Teenagers are aggressively targeted by food marketing messages (primarily for unhealthy foods) and susceptible to this messaging due to developmental vulnerabilities and peer-group influence. Yet limited research exists on the exposure and power of food marketing specifically to teenage populations. Research studies often collapse “teenagers” under the umbrella of children or do not recognize the uniqueness of teen-targeted appeals. Child- and teen-targeted marketing strategies are not the same, and this study aims to advance understanding of teen-targeted food marketing by identifying the teen-specific promotion platforms, techniques and indicators detailed in existing literature.

Methods

A systematic scoping review collected all available literature on food marketing/advertising with the term “teenager” or “adolescent” from nine databases, as well as Google Scholar for grey literature, and a hand search of relevant institutional websites. Included were all peer-reviewed journal articles, book chapters, and grey literature in which food marketing to youth was the central topic of the article, of any study type (i.e., original research, reviews, commentaries and reports), and including any part of the 12–17 age range.

Results

The 122 articles reviewed define the scope of existing literature on food marketing to young people age 17 and under, identifying leading trends in countries studied (United States, 52%), populations identified (children and teens studied concurrently, 36%), outcomes measured (advertising exposure, 54%), study type (cross-sectional, 58%) and methods used (content analysis, 46%). The promotion platforms and techniques used by food marketers to appeal to young people (as reported in the literature) are also identified and classified. Few studies (7%) use indicators to identify teen-targeted food marketing.

Conclusions

Unique treatments of teen populations are limited in food marketing literature, as is the application of clear indicators to identify and differentiate teen-targeted food marketing from child- or adult-targeted content. Given the need to better measure the presence and power of teen food marketing, this is a significant oversight in existing literature. The indicators identified will help researchers to develop more accurate strategies for researching and monitoring teen-targeted food promotion.

Background

Regulations limiting food marketing often focus on children under age 13, despite the fact that teenagers are also susceptible to food marketing appeals [1]. Teenage vulnerability to food marketing, and especially digital promotions, stem from unique developmental factors (i.e. cognitive and emotional) [2, 3], peer-group influence [4, 5], and high levels of exposure to advertising messages [1, 6,7,8,9,10]. Yet research on the impact of food marketing to teenagers is limited [7, 10,11,12]. Teenagers, moreover, are often assessed as part of the broader category of children instead of as a unique population [11]. In fact, very few studies define or provide criteria to identify teen targeted food marketing. This scoping review examines existing studies on food marketing/advertising involving teenage populations (ages 12–17) in order to identify the scope of current research, including age ranges, outcomes, promotion platforms, techniques, and indicators.

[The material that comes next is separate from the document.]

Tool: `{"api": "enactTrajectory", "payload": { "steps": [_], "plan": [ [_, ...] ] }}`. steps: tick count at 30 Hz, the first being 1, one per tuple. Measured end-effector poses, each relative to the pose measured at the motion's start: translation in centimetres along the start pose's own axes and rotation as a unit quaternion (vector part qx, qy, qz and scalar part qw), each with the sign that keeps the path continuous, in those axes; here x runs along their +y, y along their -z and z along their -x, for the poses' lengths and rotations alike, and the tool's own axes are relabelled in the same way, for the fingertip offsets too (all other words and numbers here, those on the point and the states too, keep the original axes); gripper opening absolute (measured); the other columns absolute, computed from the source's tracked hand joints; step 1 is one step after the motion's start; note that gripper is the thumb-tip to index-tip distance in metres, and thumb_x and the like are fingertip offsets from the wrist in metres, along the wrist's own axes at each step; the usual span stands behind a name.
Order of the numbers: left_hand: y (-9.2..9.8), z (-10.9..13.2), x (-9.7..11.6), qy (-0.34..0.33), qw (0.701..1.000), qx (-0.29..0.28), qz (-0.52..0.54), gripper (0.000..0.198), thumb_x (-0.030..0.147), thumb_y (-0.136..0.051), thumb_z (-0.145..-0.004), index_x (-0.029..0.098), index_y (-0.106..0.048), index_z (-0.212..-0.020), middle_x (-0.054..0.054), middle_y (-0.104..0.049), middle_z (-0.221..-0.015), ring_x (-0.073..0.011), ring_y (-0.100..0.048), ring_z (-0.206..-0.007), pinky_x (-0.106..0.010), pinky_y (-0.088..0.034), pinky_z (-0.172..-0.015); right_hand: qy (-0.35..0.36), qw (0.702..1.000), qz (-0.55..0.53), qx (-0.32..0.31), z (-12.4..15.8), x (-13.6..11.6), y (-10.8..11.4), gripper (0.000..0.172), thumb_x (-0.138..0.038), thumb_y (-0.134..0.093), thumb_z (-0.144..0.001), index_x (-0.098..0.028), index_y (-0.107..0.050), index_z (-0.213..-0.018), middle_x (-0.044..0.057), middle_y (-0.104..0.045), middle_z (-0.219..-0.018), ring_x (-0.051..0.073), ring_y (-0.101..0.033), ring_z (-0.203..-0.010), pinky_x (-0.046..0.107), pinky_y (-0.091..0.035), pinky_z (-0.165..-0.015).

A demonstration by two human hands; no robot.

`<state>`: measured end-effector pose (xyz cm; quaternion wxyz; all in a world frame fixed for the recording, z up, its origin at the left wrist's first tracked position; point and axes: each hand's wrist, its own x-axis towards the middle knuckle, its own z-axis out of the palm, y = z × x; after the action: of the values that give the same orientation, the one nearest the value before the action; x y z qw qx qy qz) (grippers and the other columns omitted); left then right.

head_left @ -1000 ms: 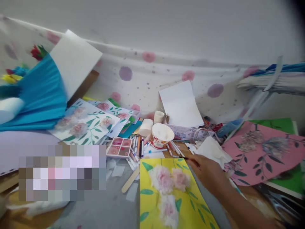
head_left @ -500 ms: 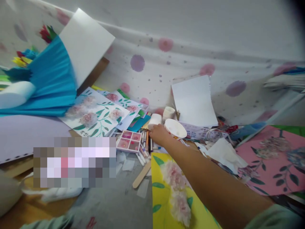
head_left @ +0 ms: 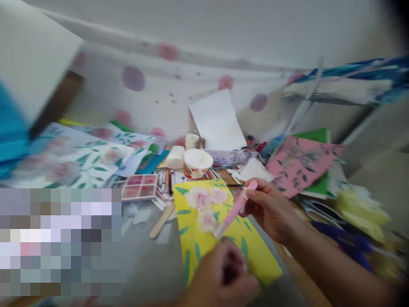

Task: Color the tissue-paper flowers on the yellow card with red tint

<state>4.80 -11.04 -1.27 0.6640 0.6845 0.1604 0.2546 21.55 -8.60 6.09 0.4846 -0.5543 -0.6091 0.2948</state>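
My right hand [head_left: 270, 209] grips a slim pink marker pen [head_left: 234, 215] between thumb and fingers, its paler end slanting down to the left. Below that end is my left hand [head_left: 220, 273], blurred, with fingers curled in; whether it touches the pen or holds anything is hidden. Under both hands lies a yellow sheet [head_left: 262, 260] with pink-white flowers [head_left: 204, 202] and green painted leaves.
A pink paint palette [head_left: 139, 186], scattered pens and a wooden stick [head_left: 162, 220] lie left of the sheet. Behind stand a white paper bowl [head_left: 198, 161], white rolls [head_left: 175, 157] and a white card [head_left: 219, 121]. Flower pictures [head_left: 96, 166] lean at the left, a pink one [head_left: 303, 164] at the right.
My right hand has come back from the pens by the bowl and now holds the pink marker pen. My left hand has entered from below. The view has turned to the right.
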Motion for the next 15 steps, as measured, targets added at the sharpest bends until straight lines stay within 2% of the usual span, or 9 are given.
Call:
{"api": "enactTrajectory", "payload": {
  "steps": [2,3,4,6,8,10,12,14,15],
  "plan": [
    [-0.1,-0.1,0.3,0.041,0.997,0.016,0.067,0.034,0.051,-0.046,-0.083,0.019,-0.035,-0.086,0.005,-0.038,-0.069,-0.0059,-0.037,-0.048,-0.017,-0.033,-0.042,-0.061,0.993,-0.089,0.040,3.6,0.6,1.1,0.017,-0.034,-0.051,-0.080,-0.020,-0.043,-0.076,-0.001,-0.064,-0.060,0.011,-0.060,-0.046,0.023,-0.050,-0.047],
    [-0.1,-0.1,0.5,0.069,0.993,0.013,0.090,0.033,0.047,-0.051,-0.081,0.018,-0.037,-0.088,0.004,-0.042,-0.070,-0.0052,-0.038,-0.049,-0.017,-0.034,-0.045,-0.093,0.983,-0.149,0.056,5.0,0.8,1.2,0.019,-0.034,-0.057,-0.077,-0.019,-0.045,-0.075,-0.001,-0.064,-0.060,0.010,-0.060,-0.046,0.022,-0.050,-0.047],
    [-0.2,0.0,0.7,0.097,0.990,-0.019,0.102,0.035,0.048,-0.052,-0.081,0.017,-0.040,-0.091,0.003,-0.047,-0.069,-0.0055,-0.039,-0.048,-0.016,-0.033,-0.044,-0.121,0.968,-0.210,0.069,6.1,1.1,1.2,0.022,-0.034,-0.063,-0.073,-0.019,-0.047,-0.074,-0.001,-0.065,-0.059,0.010,-0.059,-0.047,0.022,-0.050,-0.048],
    [-0.2,0.3,1.2,0.150,0.986,-0.037,0.060,0.035,0.050,-0.048,-0.085,0.016,-0.045,-0.092,0.004,-0.048,-0.063,-0.0056,-0.038,-0.045,-0.015,-0.029,-0.042,-0.149,0.948,-0.270,0.076,7.7,1.6,1.1,0.026,-0.034,-0.070,-0.068,-0.018,-0.052,-0.073,-0.001,-0.065,-0.059,0.010,-0.059,-0.048,0.022,-0.050,-0.049],
    [-0.3,0.4,1.5,0.202,0.978,-0.036,0.023,0.035,0.050,-0.044,-0.086,0.015,-0.048,-0.091,0.006,-0.045,-0.056,-0.0055,-0.033,-0.040,-0.015,-0.024,-0.038,-0.132,0.973,-0.175,0.067,8.2,2.4,1.6,0.026,-0.038,-0.069,-0.068,-0.017,-0.056,-0.075,-0.001,-0.064,-0.060,0.012,-0.061,-0.049,0.025,-0.052,-0.050],
    [-0.4,0.5,1.7,0.234,0.971,-0.030,0.019,0.036,0.051,-0.041,-0.087,0.016,-0.048,-0.091,0.007,-0.043,-0.052,-0.0057,-0.030,-0.037,-0.016,-0.020,-0.036,-0.087,0.994,0.022,0.064,8.0,3.5,3.5,0.026,-0.042,-0.063,-0.073,-0.017,-0.060,-0.079,0.001,-0.064,-0.061,0.014,-0.062,-0.051,0.029,-0.053,-0.051],
    [-0.6,0.6,1.7,0.240,0.970,-0.029,0.025,0.038,0.054,-0.038,-0.088,0.018,-0.048,-0.092,0.007,-0.044,-0.050,-0.0064,-0.029,-0.036,-0.016,-0.020,-0.036,-0.070,0.987,0.110,0.097,7.5,4.8,6.6,0.025,-0.040,-0.058,-0.077,-0.016,-0.063,-0.086,0.004,-0.066,-0.065,0.019,-0.064,-0.059,0.037,-0.055,-0.057],
    [-0.8,0.8,1.6,0.230,0.973,-0.030,0.014,0.040,0.057,-0.037,-0.088,0.019,-0.049,-0.090,0.007,-0.044,-0.050,-0.0075,-0.031,-0.038,-0.017,-0.022,-0.038,-0.053,0.973,0.183,0.133,7.2,5.8,9.9,0.020,-0.033,-0.056,-0.078,-0.018,-0.067,-0.088,0.011,-0.068,-0.090,0.027,-0.064,-0.088,0.048,-0.050,-0.080],
    [-0.9,1.0,1.6,0.217,0.976,-0.031,0.003,0.041,0.058,-0.037,-0.088,0.019,-0.049,-0.087,0.006,-0.044,-0.050,-0.0081,-0.032,-0.040,-0.017,-0.023,-0.039,-0.044,0.966,0.215,0.136,7.2,6.0,11.2,0.017,-0.028,-0.060,-0.074,-0.019,-0.070,-0.086,0.013,-0.064,-0.108,0.031,-0.054,-0.109,0.052,-0.040,-0.093]
  ]
}}
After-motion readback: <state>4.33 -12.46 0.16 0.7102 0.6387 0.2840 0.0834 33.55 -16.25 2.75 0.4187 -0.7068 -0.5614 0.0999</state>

Specifically, the identification of indicators will provide a firm set of criteria for measuring the presence and power of teen-targeted food marketing.

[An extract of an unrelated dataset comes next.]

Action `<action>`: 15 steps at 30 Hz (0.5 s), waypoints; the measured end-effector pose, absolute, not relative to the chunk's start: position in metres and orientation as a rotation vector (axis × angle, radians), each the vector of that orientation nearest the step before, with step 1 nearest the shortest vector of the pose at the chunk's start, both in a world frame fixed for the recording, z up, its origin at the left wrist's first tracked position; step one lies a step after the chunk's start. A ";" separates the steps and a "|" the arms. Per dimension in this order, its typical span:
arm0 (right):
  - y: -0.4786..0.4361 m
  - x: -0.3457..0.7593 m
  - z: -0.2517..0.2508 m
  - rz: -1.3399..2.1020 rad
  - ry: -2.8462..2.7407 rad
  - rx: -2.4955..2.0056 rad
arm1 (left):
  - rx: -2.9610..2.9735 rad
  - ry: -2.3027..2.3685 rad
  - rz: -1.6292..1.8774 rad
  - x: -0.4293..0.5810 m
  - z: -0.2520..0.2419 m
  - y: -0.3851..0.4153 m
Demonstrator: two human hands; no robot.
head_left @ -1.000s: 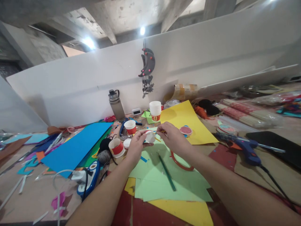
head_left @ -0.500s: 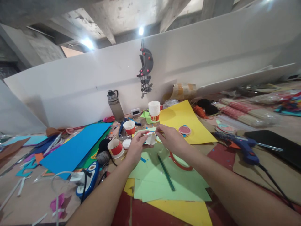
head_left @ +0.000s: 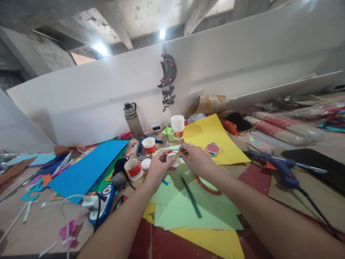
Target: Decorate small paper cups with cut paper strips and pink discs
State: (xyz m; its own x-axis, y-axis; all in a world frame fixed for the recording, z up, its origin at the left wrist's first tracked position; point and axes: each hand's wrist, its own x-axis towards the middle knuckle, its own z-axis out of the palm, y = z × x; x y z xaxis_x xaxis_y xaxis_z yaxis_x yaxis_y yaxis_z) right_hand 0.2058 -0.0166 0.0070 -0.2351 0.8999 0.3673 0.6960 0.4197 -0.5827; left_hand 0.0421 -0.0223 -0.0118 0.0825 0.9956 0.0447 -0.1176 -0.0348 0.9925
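My left hand (head_left: 157, 166) is closed round a small white paper cup piece with a red rim (head_left: 171, 157), held just above the light green paper sheets (head_left: 185, 208). My right hand (head_left: 196, 158) pinches a thin yellowish stick (head_left: 182, 152) whose tip touches the cup piece. A green pencil (head_left: 191, 197) and a red paper ring (head_left: 206, 187) lie on the green sheets below my hands. A cut red-and-white cup (head_left: 133, 169) stands left of my left hand.
A blue sheet (head_left: 86, 169) lies at left, a yellow sheet (head_left: 215, 138) behind my hands. A cup stack (head_left: 178, 126), water bottle (head_left: 133, 120) and another cup (head_left: 149, 145) stand at the back. A blue glue gun (head_left: 280, 169) and black tablet (head_left: 315, 167) are at right.
Both hands stayed together over the green sheets. The cup piece has been turned in my left hand, and my right hand's stick has come closer to it.
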 end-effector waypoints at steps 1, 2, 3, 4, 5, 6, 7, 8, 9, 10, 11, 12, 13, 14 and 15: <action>-0.017 0.206 0.007 0.393 -2.011 -1.349 | 1.192 1.047 1.227 0.042 -0.011 -0.022; -0.017 0.206 0.008 0.395 -2.012 -1.351 | 1.196 1.054 1.226 0.042 -0.011 -0.022; -0.017 0.206 0.008 0.398 -2.011 -1.352 | 1.202 1.062 1.225 0.042 -0.010 -0.023; -0.018 0.206 0.008 0.405 -2.010 -1.351 | 1.209 1.072 1.222 0.042 -0.010 -0.023; -0.018 0.205 0.008 0.414 -2.007 -1.348 | 1.217 1.084 1.219 0.042 -0.010 -0.023; -0.018 0.205 0.008 0.420 -2.005 -1.343 | 1.226 1.093 1.216 0.042 -0.009 -0.023; -0.018 0.205 0.007 0.424 -2.003 -1.337 | 1.235 1.098 1.213 0.042 -0.009 -0.023; -0.018 0.205 0.007 0.425 -2.003 -1.330 | 1.243 1.099 1.211 0.042 -0.010 -0.023; -0.018 0.205 0.006 0.419 -2.002 -1.326 | 1.247 1.099 1.209 0.042 -0.010 -0.023; -0.018 0.205 0.005 0.412 -2.004 -1.324 | 1.247 1.100 1.206 0.042 -0.010 -0.023; -0.017 0.205 0.005 0.406 -2.005 -1.322 | 1.244 1.102 1.204 0.042 -0.011 -0.023; -0.017 0.205 0.005 0.404 -2.007 -1.320 | 1.238 1.104 1.203 0.042 -0.010 -0.023; -0.017 0.205 0.005 0.405 -2.007 -1.321 | 1.232 1.106 1.203 0.042 -0.010 -0.023; -0.018 0.205 0.005 0.407 -2.008 -1.323 | 1.228 1.107 1.203 0.043 -0.010 -0.024; -0.018 0.205 0.006 0.409 -2.008 -1.326 | 1.226 1.107 1.204 0.043 -0.009 -0.024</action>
State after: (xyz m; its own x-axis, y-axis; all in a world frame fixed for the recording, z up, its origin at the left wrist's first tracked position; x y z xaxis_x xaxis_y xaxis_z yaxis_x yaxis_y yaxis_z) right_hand 0.2050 -0.0182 0.0062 -0.2436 0.8966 0.3697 0.6806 0.4297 -0.5935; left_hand 0.0430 -0.0239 -0.0092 0.0684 0.9971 0.0323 -0.0513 -0.0288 0.9983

Determining how to better identify teen-specific marketing appeals will allow for the monitoring of exposure and message content in order to inform regulatory policies on food marketing to teenagers. While many studies examine child-specific food marketing content (for example, the use of cartoon characters and ‘fun’ appeals [13,14,15,16,17,18,19,20,21,22,23,24]), little research isolates and identifies teen appeals. This is significant for teenage health since teenagers may be targeted more heavily by food marketers who are prohibited from appealing to children; it is also relevant to children, who may be attracted to teen-targeted content (WHO, 2018). Globally many countries recognize the deleterious effects of food promotion on children’s health, and have restricted or prohibited the marketing of unhealthy foods [7, 25]. Canada is also aiming to restrict food marketing to children under Bill S-228, the Child Health Protection Act, which is currently awaiting approval by the Senate [26]. However, such restrictions do not apply to teenagers, even though teenagers are influenced by marketing appeals. Indeed, teenagers’ awareness of, or cynicism towards, advertising messages does not necessarily make them more critical consumers or less persuaded by advertising [7, 11]. In light of the need for expanded knowledge around teen food marketing, this review is guided by the following research questions: 1) how do existing studies identify teenage populations (i.e., age range, collapsed into child populations, etc.)?; 2) how is teen-targeted food marketing identified and measured?; 3) what promotional platforms and techniques are examined?; and 4) what criteria or ‘indicators’ are used to isolate teen-specific appeals?

Methods

Literature search

A systematic search of all available English language literature (all dates up to July 2018) was conducted using the following search terms: (teenager OR adolescent) AND “food marketing”; (teenager OR adolescent) AND “food advertising”. Databases used included Scopus, Web of Science, Embase, Medline, JSTOR, CAB Abstracts, CINHAL, and PubMed. Google Scholar was used to locate grey literature: the first 800 entries in the search return list were scanned, as per the recommended protocol for topic searches, which identifies saturation at page 80 [27]. A hand search was also conducted of the websites for the World Health Organization (WHO), the Federal Trade Commission (FTC), and the Institute of Medicine (IOM). Figure 1 outlines the search strategy.

Fig. 1
figure1

Flow diagram of search outcome

Inclusion criteria

All peer-reviewed journal articles, book chapters, and grey literature examining food marketing to youth as the central topic were included, along with any study in which any individual in the age 12–17 range appeared (whether labelled as ‘teenager’ or overlapping with/collapsed into ‘child’ or ‘adult’ categories). Included were all study types (including original research, reviews, commentaries and reports) and all food promotion platforms and techniques. Excluded were studies that examined whole foods (as opposed to packaged/processed food), alcohol advertising, parental opinions about food marketing to teenagers, and general screen time exposure (compared to screen time for food marketing). Also excluded were studies examining unhealthy products marketed to children where food is only one category of products (i.e., food, cigarettes, alcohol), as well as studies where food advertising is only one of multiple factors being examined as a determinant of health (e.g., alongside physical activity, nutritional value of foods, etc.). Finally, studies were excluded if they examined mass media effects on children’s attitudes and behaviours where food advertising is only one of multiple topics (e.g., alongside issues of body image or tobacco smoking).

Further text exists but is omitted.